Each CIO has their own way ensuring some sanity stays in their day. One new government CIO has made a decision to not see anyone from outside their organization. This supports my belief there is an anti-social tendency among CIOs. Many will accept business cards but never give out their own, despite the obvious etiquette. Government staff are the worst for this. No doubt this behaviour is due in part to a survival instinct for someone with a budget of millions of dollars to protect from marauding vendors.

Mustn't Grumble

Probably no group can make a CIO grumpier than the vendors with their integrated marketing solutions, dodgy pricing, even dodgier service and roller-coaster billing that makes it impossible to stay in the good books of the finance department.

If there is one thing that sets me off, it is vendor-speak; that diatribe about creating organizational value and gaining competitive advantage from their one-stop shop of standards-based, real-time integrated solutions in a heterogeneous, on-demand environment. (In other words, software to stick on your computers).
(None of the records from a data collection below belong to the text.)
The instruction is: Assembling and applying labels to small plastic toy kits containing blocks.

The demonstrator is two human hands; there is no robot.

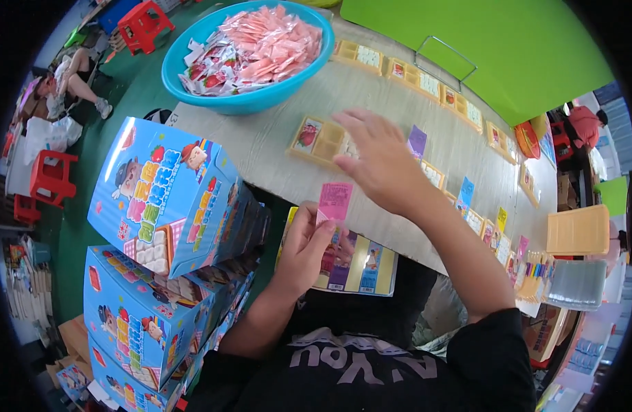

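Note:
My left hand (306, 244) holds a stack of flat packets over my lap, with a pink packet (334, 200) sticking up from its fingers. Under that hand lies a colourful printed sheet (368, 269). My right hand (378, 158) reaches over the grey table (261, 141) with fingers spread, hovering above a yellow compartment tray (318, 139) that has a red picture card at its left end. The right hand holds nothing that I can see.
A blue basin (185, 82) full of pink and red sachets stands at the table's far left. Several more yellow trays (415, 77) line the table beside a green board (481, 48). Stacked blue printed cartons (168, 199) stand at my left. Red stools (144, 24) sit on the green floor.

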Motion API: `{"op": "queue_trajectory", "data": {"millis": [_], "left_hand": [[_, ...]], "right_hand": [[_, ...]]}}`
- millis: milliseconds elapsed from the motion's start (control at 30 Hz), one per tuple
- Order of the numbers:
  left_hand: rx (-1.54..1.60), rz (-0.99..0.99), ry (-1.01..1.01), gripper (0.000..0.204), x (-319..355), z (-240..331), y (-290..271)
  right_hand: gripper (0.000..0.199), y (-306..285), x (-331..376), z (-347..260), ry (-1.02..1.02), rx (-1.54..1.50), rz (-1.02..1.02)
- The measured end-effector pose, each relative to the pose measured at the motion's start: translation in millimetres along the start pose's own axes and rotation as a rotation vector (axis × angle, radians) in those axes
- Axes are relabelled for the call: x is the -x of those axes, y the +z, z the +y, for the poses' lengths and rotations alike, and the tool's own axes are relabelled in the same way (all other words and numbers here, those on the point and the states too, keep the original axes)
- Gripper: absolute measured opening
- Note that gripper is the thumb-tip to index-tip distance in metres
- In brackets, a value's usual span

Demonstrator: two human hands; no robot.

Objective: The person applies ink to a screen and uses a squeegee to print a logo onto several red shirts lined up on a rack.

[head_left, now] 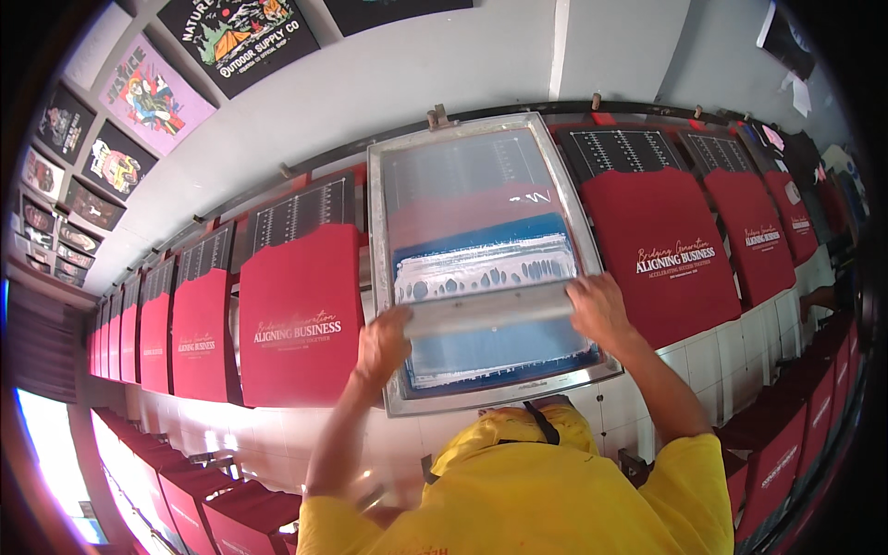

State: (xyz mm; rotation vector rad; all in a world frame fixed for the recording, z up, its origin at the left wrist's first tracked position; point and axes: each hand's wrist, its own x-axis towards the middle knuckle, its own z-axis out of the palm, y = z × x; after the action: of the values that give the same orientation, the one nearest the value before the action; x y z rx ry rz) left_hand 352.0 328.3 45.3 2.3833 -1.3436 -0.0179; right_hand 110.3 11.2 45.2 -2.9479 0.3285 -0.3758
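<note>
Squeegee (487,310) lay across the screen (481,250), mid-frame, over a red shirt (462,215) on the long table (740,342). Left hand (384,344) closed its grip on one end, right hand (598,312) on the other — both wrapped tight on the blade. White ink (481,268) pooled just above. Best pulled with even pressure at both ends, blade held level and at a steady tilt — frame kept flat on the shirt. Printed shirts (301,314) sat on either side.
</note>
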Motion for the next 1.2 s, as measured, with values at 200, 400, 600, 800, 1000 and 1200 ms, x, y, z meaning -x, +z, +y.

We all know they simply want to make the biggest sale, for the least effort and then have the nerve to send over some ditz from their marketing department to write a case study that helps them sell more on the back of your business. So, the next time you hear a salesman give you that spiel, ask them to spell "heterogeneous" and see what you get - even grumps are allowed some fun.
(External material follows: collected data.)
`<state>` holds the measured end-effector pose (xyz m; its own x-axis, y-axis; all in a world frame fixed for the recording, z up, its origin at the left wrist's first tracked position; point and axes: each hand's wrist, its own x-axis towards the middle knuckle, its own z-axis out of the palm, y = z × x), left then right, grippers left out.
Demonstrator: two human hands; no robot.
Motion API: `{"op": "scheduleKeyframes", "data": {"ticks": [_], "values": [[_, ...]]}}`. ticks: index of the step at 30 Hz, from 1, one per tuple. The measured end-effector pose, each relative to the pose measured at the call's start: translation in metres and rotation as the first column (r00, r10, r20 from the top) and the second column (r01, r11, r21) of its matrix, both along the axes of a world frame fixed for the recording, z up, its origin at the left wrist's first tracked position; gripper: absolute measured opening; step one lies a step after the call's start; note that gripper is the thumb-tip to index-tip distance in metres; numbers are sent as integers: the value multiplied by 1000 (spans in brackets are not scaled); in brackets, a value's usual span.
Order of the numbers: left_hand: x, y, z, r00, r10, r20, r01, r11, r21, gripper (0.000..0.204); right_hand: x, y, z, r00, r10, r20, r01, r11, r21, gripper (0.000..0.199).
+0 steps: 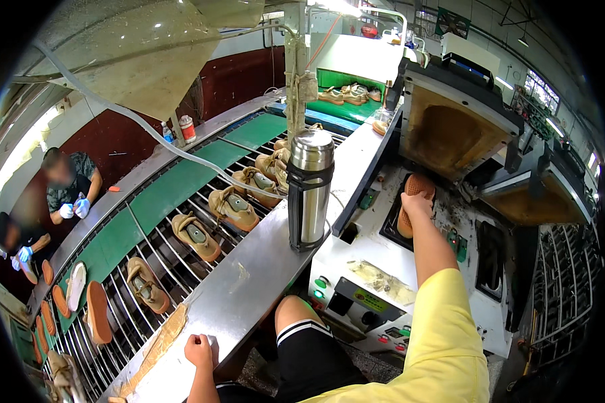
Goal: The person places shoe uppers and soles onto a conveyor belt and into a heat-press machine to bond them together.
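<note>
My right hand [418, 205] reaches into the press at the right and grips a shoe [420, 185] around its middle. The shoe lies with its brown patterned sole up over the dark pad of the machine [323, 258]; its upper is hidden. Above it a lid [454, 121] with a worn brown inner face stands raised. My left hand [198, 350] is curled into a fist at the edge of the metal ledge [245, 265], with nothing showing in it. Nearest to it on the rollers is a tan shoe [146, 285].
A steel thermos [311, 191] stands on the ledge between conveyor and press. Tan shoes [196, 236] and loose orange-brown soles [97, 319] lie along the roller conveyor [181, 269]. A second raised lid [538, 188] is at the right. Two people with gloved hands [74, 207] work across the conveyor.
</note>
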<state>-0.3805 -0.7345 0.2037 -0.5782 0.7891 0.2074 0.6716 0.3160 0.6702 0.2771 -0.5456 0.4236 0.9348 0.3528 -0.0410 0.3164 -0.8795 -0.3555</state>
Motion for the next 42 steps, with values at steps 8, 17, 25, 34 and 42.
{"op": "scheduleKeyframes", "data": {"ticks": [8, 17, 25, 34, 42], "values": [[57, 3, -27, 833, -44, 551, -41, 989, 141, 41, -79, -153, -40, 556, 636, 536, -828, 478, 292, 31], [283, 32, 49, -213, -24, 977, 433, 894, 117, 75, -179, -331, -113, 432, 896, 99, -787, 321, 527, 6], [265, 34, 72, -373, -6, 928, 603, 759, 247, 72, -215, -265, -146, 197, 951, -237, -864, 283, 417, 22], [10, -13, 17, 67, -241, 968, 154, 961, 229, 33, -329, -161, -205, 517, 801, -301, -854, 504, -126, 99], [-184, -10, 37, 994, -12, -108, -18, 963, -270, 25, -372, -130, -187, 582, 752, -309, -813, 524, -255, 94]]}}
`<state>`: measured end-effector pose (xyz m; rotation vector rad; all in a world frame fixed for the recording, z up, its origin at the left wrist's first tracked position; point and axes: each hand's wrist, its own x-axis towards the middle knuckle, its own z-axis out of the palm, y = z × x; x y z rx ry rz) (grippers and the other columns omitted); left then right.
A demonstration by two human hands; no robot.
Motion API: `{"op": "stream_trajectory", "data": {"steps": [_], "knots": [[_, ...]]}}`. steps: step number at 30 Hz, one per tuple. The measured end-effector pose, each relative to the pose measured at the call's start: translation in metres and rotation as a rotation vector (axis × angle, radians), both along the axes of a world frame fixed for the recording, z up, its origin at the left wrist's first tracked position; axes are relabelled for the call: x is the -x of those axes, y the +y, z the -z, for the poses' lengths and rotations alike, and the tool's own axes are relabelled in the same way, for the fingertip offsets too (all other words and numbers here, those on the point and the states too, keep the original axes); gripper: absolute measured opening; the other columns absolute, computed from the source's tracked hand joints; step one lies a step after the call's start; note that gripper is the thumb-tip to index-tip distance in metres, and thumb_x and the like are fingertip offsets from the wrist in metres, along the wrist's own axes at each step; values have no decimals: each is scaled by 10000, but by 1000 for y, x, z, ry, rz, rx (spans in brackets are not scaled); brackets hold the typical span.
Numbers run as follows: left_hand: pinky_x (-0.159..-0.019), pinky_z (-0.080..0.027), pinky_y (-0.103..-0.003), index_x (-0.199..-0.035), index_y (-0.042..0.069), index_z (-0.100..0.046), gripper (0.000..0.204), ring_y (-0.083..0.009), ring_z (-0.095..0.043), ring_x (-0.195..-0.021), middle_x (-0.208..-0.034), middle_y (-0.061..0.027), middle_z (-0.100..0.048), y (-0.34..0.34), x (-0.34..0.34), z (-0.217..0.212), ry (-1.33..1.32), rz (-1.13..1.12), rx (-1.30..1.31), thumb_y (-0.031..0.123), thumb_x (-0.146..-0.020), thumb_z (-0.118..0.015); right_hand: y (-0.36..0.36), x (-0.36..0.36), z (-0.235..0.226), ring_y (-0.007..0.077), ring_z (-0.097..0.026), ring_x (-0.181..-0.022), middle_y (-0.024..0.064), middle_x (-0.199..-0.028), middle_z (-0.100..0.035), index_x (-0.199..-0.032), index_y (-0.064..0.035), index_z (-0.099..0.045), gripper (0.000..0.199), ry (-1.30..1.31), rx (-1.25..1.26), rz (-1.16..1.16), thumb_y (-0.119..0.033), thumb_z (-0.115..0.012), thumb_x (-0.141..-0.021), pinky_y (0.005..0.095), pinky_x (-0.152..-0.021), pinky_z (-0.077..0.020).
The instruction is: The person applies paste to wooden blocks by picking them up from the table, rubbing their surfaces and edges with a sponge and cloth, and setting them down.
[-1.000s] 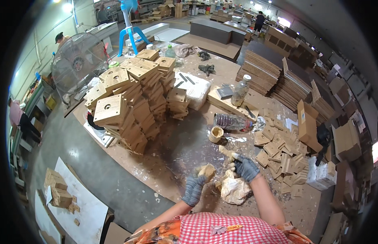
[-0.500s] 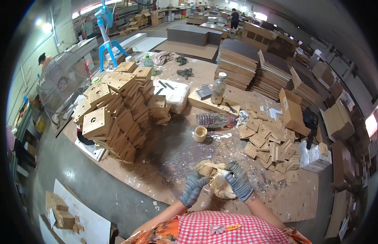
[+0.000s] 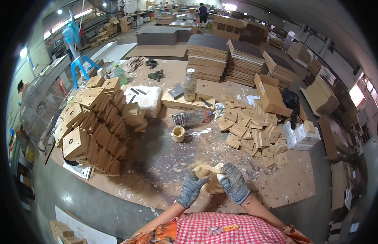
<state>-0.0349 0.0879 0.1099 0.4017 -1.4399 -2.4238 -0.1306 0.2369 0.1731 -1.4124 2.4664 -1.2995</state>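
Observation:
Both my hands wear grey knit gloves and meet over the near edge of the worktable. Between them is a tan, crumpled, soft bundle (image 3: 213, 188), like a bag smeared with paste; its exact kind is unclear. My left hand (image 3: 191, 189) grips its left side with the fingers curled. At its upper right, my right hand (image 3: 234, 183) pinches the material. The lower part of the bundle hangs between the wrists, partly hidden by the gloves. Beyond the hands stands a small tan cup (image 3: 178, 134) with a crusted rim. A clear plastic bottle (image 3: 189, 118) lies behind it.
A tall leaning stack of drilled wooden blocks (image 3: 95, 134) fills the table's left side. Loose wooden blocks (image 3: 248, 132) spread over the right. A jar (image 3: 190, 84) stands on a board at the back. Left of the table is a large fan (image 3: 40, 105).
The view has turned, so the table's contents sit farther left in the picture. My hands still hold the tan bundle; the right hand's fingers have shifted over its top.

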Motion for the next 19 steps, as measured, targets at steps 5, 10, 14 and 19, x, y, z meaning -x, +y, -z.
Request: {"op": "stream_trajectory", "data": {"steps": [5, 10, 14, 19], "knots": [[-892, -499, -331, -1351, 50, -358, 592, -195, -543, -1110, -1260, -104, -502, -1, 9, 5, 116, -1, -41, -25, -829, -627, 11, -11, -4, 351, -558, -835, 175, -858, -563, -911, -24, -581, 192, 62, -33, 21, -211, -545, -898, 424, -777, -462], [-914, -490, -330, -1370, 59, -359, 622, -189, -529, -1122, -1287, -78, -486, 8, 10, 7, 98, 55, 3, -30, -825, -645, 16, -15, -10, 366, -552, -830, 181, -850, -563, -901, -24, -577, 187, -161, 94, 119, -209, -545, -897, 447, -792, -442], [-939, -479, -309, -1360, 33, -389, 604, -171, -530, -1107, -1241, -87, -521, 13, 14, -11, 81, 70, 27, -52, -824, -651, 21, -17, 0, 378, -552, -829, 188, -856, -565, -918, -23, -573, 204, 64, 75, 158, -224, -543, -900, 450, -775, -449], [-931, -497, -339, -1353, 39, -409, 576, -201, -530, -1148, -1306, -110, -499, 12, 8, 8, -28, 123, 93, -25, -838, -657, 38, -18, -9, 367, -565, -969, 224, -1016, -586, -1030, -29, -590, 279, -223, -13, 102, -271, -551, -898, 467, -913, -426]]}}
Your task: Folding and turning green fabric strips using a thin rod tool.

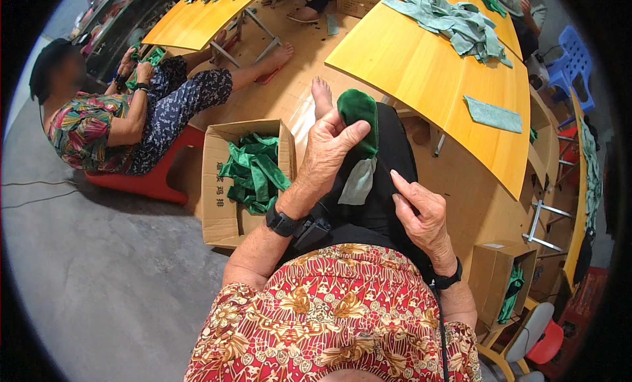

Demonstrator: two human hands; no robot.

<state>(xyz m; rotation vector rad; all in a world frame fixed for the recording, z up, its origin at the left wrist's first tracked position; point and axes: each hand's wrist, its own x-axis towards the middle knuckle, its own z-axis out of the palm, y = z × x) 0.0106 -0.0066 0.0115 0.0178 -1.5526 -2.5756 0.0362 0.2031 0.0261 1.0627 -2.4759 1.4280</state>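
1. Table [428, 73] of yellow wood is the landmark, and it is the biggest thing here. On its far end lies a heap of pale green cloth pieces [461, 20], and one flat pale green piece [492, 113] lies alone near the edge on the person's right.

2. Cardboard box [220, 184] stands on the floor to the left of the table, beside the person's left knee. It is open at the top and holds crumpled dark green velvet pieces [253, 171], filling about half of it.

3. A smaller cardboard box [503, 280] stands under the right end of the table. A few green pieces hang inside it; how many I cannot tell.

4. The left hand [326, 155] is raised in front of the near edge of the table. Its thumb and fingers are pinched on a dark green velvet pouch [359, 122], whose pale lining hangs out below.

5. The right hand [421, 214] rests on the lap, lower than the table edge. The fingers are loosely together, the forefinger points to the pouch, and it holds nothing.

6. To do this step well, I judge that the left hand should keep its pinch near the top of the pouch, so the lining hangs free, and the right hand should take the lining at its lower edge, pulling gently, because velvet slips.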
Another annoying vendor phrase is "killer ap". It gets rolled out with so many product releases in countless technology areas. Yet there has never been a product that has killed anything. Types of technologies such as e-mail do, but products don't. The latest killer claim comes from Microsoft, a gold mine of reasons to be grumpy. It reckons its new Win Mobile 5.0 (codename Magneto) is the BlackBerry "killer". Tell someone who cares.

The BlackBerry gets me grumpy, too. It is one of the most overrated gadgets around; not because of its utility but its market penetration. It is spoken of as if it is ubiquitous. In fact it has only 3 million users - most of them itinerant executives - and operates in just eight countries.

The BlackBerry is clever, it's probably having its day right now and will eventually become extinct, not because of anything Microsoft does, but because of the impending dominance of mobile phones. The iPod will go the same way.

While Microsoft or mobile phones may kill the BlackBerry, I doubt anything will stop the behaviour of the people who use them. I am bemused by those IT folks who attend a meeting but spend most of it playing around with their wireless connection and e-mails. This affliction is done with either no awareness, or care, for the normal graces of etiquette that were important just a few years ago. Colleagues who "do" their e-mails in management meetings boil my mercury, too.

About a year ago, I had occasion to regularly visit a senior executive at a vendor who would, after about 20 minutes, start to open files on his PDA during a conversation, even when he was talking. It was even more disconcerting if he got the fever when someone else was speaking. Eventually, the time came for revenge. While he was midway through a sales strategy monologue, I pulled out a crossword. Just as well he had a sense of humour!

Equally grump-inspiring - and this is not a habit unique to the IT industry - is the pathological need to answer a phone. It's worthy of an anthropological study. I would be fascinated to know the source of the DNA that makes people answer their phone and then state: "I'm sorry I can't talk now I am in a meeting." Why answer the phone if you can't have the conversation? Equally bizarre is my own instinct to say "sorry". For what, I have no idea. They answered their phone, not me.

Ah, I feel better now I've got that off my chest. It is only the fact that we are at the bottom of the page that is stopping me from grumping-on. If there is anything that gets under your skin, let me know. Being grumpy with others can be very therapeutic.